Video Presentation on Red Dragon Mission to Mars
Abstract: One of Ames’ long standing science interests has been to robotically drill deeply into Mars’ subsurface environment (2 meters, or more) to investigate the habitability of that zone for past or extant life. Large, capable Mars landers would ease the problem of landing and operating deep robotic drills. In 2010, an Ames scientist realized that the crew-carrying version of the SpaceX Dragon capsule would possess all the subsystems necessary to perform a soft landing on Earth, and raised the question of whether it could also soft land on Mars. If it could, it might be a candidate platform for a Discovery or Mars Scout class deep drilling mission, for example.
After approximately 3 years studying the engineering problem we have concluded that a minimally modified Dragon capsule (which we call the “Red Dragon”) could successfully perform an all-propulsive Entry, Descent, and Landing (EDL). We present and discuss the analysis that supports this conclusion. At the upper limits of its capability, a Red Dragon could land approximately 2 metric tons of useful payload, or approximately twice the mass that the MSL Skycrane demonstrated with a useful volume 3 or 4 times as great. This combination of features led us to speculate that it might be possible to land enough mass and volume with a Red Dragon to enable a Mars Sample Return mission in which Mars Orbit Rendezvous is avoided, and the return vehicle comes directly back to Earth. This potentially lowers the risk and cost of a sample return mission. We conclude that such an Earth-Direct sample return architecture is feasible if the Earth Return Vehicle is constructed as a small spacecraft. Larry Lemke will present and discuss the analysis that supports this conclusion.
3 responses to “Video Presentation on Red Dragon Mission to Mars”
Leave a Reply
You must be logged in to post a comment.
Interesting stuff. The ballistic entry chart really shows the issue with why Curiosity needed its sky crane method. The dive bomber profile for Red Dragon and future human landings is awesome – I’d love to fly it manually!

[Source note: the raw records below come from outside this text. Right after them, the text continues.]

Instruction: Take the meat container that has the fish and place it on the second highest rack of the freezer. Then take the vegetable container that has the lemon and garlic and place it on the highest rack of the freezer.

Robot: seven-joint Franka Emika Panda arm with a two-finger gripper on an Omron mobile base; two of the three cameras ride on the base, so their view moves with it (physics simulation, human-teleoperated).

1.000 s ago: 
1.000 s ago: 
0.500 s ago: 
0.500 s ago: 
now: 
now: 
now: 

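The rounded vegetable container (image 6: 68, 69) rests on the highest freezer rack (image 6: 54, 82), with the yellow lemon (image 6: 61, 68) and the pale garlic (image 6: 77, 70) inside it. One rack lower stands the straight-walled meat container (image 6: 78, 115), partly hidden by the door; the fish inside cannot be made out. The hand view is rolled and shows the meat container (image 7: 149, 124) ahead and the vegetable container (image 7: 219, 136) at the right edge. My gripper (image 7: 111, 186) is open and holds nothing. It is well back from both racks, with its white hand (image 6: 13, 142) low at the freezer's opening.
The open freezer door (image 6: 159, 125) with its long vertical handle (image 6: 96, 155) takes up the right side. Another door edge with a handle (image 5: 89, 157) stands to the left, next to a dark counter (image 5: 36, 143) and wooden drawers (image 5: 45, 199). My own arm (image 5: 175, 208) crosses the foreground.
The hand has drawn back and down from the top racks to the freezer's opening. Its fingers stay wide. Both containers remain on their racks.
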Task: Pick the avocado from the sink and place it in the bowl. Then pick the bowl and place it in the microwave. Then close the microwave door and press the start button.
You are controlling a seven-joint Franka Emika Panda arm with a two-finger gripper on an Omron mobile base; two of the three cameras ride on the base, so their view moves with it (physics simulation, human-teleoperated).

Well, one, I noticed that too. That was kind of the big point in the intro, and then as he unveiled his plan, he conveniently (almost unbelievably!) left out the rover, and then added another Falcon [Heavy!] launch at the end!
However, the Falcon Heavy (would it really have to be a Heavy?] launch was for planetary protection purposes. That extra launch for Earth orbit retrieval could also end up being added to a Curiosity-style MSR retrieval. Or, it could be eliminated for both (direct Earth entry and recovery), thus bringing the number of launches down to 3 for the original plan and 2 for Red Dragon.
Also, there would be the undeniable related benefit (if NASA’s grand goal is to land humans on Mars, as the administration, NASA, and the NRC report all state it is, and if all of NASAs Mars activities should be designed to help further that goal), of having flight proven a human capable Mars lander. That’s a biggie that could save Billions and Years on an otherwise separate program.
Finally, if cost were an object (and it is), I don’t buy that a scaled down MSR mission couldn’t just do it ALL in one launch.
He showed in his PPT a contingency capability for the robot arm to just reach down and get its own sample, a la Viking and Pheonix. It was good enough for Viking, it’s good enough for MSR. No, it’s not the perfect MSR, but it’s better than the nothing we’ve had for the last 40 years! If we keep waiting for the perfect mission, we could still be decades away from MSR – heck it’ll guaranteed be at least one decade anyway, at minimum (and that’s only in the unlikely event of if Congress were to jump on this plan and fully fund it).
Finally, a tiny rover might be able to be included on the Red Dragon, such as Pathfinder or a little bigger, to fetch a few interesting rocks that are “just over there” that robot arm can’t quite reach and that would otherwise have to go painfully unexemined. Then, direct Earth entry and there you have it – Red Dragon revolutionary MSR in one inexpensive shot.